> [Your instructions] Quote verbatim the span of lines that begins the listing below and closes with the line containing "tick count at".

> [Data provided]
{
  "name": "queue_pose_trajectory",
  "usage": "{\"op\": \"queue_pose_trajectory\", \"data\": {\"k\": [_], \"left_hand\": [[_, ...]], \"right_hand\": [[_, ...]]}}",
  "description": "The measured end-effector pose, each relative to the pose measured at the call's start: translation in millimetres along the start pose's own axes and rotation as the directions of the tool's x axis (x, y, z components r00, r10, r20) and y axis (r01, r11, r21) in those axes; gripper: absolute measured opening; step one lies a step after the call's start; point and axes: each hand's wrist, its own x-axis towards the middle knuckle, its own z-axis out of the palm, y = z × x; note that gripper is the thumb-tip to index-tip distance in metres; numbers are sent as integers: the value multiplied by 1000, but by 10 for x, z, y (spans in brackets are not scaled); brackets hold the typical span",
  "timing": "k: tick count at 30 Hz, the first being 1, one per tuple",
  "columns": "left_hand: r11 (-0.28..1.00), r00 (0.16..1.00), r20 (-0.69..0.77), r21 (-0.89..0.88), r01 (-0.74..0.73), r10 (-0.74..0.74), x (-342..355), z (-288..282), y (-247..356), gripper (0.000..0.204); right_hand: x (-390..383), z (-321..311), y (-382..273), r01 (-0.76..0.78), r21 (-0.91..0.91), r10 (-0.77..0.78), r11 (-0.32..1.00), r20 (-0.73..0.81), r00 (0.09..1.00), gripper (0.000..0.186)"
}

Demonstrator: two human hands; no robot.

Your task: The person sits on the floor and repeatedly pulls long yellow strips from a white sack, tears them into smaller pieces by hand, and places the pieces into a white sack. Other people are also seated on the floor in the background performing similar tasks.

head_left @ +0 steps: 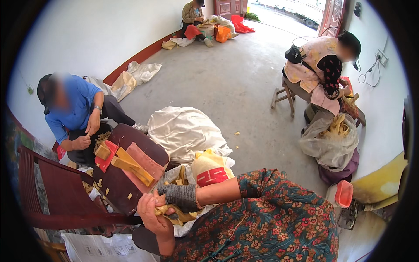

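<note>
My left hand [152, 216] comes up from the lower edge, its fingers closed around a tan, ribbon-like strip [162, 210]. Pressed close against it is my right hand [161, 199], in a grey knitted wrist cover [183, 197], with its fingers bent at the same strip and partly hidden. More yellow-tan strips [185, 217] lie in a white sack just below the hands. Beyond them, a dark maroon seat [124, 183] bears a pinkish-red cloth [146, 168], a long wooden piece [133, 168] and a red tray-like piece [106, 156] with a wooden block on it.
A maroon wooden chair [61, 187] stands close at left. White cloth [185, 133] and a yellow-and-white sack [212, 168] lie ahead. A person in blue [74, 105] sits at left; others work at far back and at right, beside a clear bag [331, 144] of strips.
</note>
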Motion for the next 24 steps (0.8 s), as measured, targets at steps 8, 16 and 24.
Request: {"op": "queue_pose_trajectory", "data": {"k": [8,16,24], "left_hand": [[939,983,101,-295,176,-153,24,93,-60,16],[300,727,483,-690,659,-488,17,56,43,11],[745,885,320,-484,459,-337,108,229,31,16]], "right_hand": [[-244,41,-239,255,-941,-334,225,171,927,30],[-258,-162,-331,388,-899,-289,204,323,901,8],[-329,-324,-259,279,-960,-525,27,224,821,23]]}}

> [Expected output]
{
  "name": "queue_pose_trajectory",
  "usage": "{\"op\": \"queue_pose_trajectory\", \"data\": {\"k\": [_], \"left_hand\": [[_, ...]], \"right_hand\": [[_, ...]]}}",
  "description": "The measured end-effector pose, each relative to the pose measured at the call's start: translation in millimetres along the start pose's own axes and rotation as the directions of the tool's x axis (x, y, z components r00, r10, r20) and y axis (r01, r11, r21) in those axes; gripper: absolute measured opening; step one lies a step after the call's start; point and axes: each hand's wrist, its own x-axis towards the middle knuckle, its own z-axis out of the palm, y = z × x; note that gripper is the thumb-tip to index-tip distance in metres; numbers are sent as integers: the value multiplied by 1000, but by 10 for x, z, y (spans in brackets are not scaled); brackets hold the typical span",
  "timing": "k: tick count at 30 Hz, the first being 1, one per tuple",

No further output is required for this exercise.